┌────────
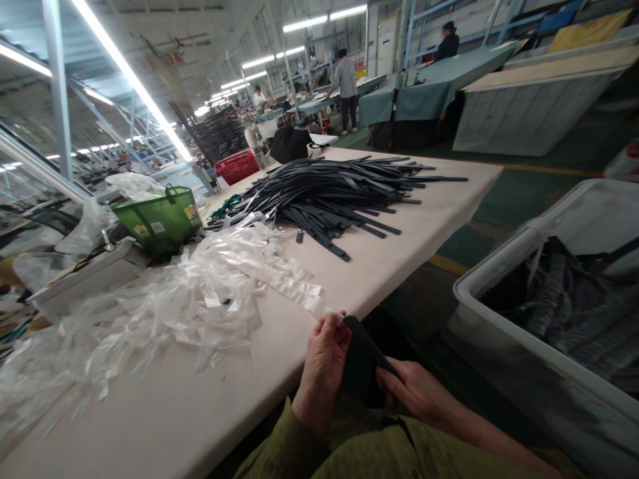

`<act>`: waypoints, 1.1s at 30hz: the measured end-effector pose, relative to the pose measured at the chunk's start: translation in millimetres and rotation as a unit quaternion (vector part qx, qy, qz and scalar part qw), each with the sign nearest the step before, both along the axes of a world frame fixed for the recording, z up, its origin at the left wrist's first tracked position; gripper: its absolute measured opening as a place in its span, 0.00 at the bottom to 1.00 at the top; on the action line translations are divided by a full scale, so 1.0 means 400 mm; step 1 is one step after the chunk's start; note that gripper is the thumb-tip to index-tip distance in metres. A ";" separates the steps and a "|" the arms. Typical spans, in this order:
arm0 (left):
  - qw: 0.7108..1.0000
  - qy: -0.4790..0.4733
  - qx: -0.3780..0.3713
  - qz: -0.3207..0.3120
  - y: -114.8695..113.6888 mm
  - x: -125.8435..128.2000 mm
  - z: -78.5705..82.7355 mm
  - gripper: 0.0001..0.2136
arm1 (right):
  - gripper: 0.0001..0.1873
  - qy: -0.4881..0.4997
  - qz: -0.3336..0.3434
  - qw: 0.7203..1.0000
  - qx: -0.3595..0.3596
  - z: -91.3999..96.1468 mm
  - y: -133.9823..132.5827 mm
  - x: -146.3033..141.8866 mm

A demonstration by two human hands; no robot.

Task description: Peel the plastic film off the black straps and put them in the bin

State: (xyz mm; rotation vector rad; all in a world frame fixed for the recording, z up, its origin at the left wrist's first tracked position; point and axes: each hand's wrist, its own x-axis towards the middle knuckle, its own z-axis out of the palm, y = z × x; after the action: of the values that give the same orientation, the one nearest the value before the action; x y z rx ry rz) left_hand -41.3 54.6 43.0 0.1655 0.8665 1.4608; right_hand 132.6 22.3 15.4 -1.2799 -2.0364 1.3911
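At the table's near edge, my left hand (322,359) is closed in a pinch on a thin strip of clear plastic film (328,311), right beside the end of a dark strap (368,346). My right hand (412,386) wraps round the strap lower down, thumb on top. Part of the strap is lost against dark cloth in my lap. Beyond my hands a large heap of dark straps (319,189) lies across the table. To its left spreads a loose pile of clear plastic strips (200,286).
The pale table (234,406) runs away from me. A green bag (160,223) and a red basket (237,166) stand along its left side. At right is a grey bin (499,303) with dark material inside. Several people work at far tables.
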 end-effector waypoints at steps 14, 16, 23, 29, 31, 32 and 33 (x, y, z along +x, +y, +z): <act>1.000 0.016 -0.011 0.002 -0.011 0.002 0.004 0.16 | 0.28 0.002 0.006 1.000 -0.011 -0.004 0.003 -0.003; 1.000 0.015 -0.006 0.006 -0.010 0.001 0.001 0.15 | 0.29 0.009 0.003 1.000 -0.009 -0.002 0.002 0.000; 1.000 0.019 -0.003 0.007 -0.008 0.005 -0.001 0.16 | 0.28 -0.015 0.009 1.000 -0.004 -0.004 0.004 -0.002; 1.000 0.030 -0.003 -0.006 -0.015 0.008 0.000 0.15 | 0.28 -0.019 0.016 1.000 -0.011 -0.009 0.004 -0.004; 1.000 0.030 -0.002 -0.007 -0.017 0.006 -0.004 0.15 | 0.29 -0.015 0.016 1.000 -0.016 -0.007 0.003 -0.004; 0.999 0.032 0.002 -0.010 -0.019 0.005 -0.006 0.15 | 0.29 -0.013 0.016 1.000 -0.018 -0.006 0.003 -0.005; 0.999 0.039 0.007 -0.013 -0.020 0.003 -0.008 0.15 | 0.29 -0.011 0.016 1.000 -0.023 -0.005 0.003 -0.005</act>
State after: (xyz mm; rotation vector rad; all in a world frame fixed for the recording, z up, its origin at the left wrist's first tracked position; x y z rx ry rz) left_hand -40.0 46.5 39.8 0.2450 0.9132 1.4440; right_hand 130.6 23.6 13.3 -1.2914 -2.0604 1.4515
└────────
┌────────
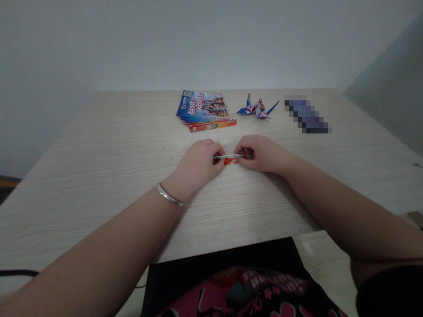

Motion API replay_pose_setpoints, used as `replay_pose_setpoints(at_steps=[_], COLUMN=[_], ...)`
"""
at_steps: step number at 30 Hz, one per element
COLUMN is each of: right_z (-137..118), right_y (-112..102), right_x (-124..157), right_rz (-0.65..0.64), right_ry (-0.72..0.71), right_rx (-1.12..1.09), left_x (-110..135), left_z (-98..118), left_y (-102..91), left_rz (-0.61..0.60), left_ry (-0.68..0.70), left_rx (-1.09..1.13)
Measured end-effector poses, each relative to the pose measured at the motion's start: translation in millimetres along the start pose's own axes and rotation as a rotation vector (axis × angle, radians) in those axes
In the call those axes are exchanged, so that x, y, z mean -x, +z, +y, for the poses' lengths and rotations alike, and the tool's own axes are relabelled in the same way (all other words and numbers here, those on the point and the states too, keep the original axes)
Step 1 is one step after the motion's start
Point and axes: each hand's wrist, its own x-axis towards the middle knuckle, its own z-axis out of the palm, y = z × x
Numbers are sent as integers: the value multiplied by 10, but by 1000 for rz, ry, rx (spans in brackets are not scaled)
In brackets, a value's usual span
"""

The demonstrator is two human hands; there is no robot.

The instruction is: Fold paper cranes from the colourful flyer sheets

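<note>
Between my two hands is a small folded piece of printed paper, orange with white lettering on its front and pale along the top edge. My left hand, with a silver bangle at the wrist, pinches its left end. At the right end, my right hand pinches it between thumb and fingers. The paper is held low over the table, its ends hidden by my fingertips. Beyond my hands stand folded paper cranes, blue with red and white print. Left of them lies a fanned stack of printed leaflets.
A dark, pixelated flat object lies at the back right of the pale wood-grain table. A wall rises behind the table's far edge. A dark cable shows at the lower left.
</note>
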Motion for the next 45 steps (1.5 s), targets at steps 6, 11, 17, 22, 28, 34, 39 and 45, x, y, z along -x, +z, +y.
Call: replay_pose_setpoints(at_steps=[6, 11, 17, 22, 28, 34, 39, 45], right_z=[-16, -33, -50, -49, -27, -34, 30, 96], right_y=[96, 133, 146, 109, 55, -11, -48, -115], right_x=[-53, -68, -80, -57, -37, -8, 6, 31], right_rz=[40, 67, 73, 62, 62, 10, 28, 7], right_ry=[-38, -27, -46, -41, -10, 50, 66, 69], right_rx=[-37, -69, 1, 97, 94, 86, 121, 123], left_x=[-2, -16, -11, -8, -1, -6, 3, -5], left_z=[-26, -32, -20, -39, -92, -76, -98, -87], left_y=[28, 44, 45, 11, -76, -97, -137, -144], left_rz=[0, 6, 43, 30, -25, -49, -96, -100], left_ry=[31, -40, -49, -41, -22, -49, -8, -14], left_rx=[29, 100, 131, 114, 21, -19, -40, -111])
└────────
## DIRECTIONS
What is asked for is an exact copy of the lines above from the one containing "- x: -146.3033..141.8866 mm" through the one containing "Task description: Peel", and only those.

## SOLUTION TO THIS TASK
  - x: -146.3033..141.8866 mm

A demonstration by two human hands; no robot.

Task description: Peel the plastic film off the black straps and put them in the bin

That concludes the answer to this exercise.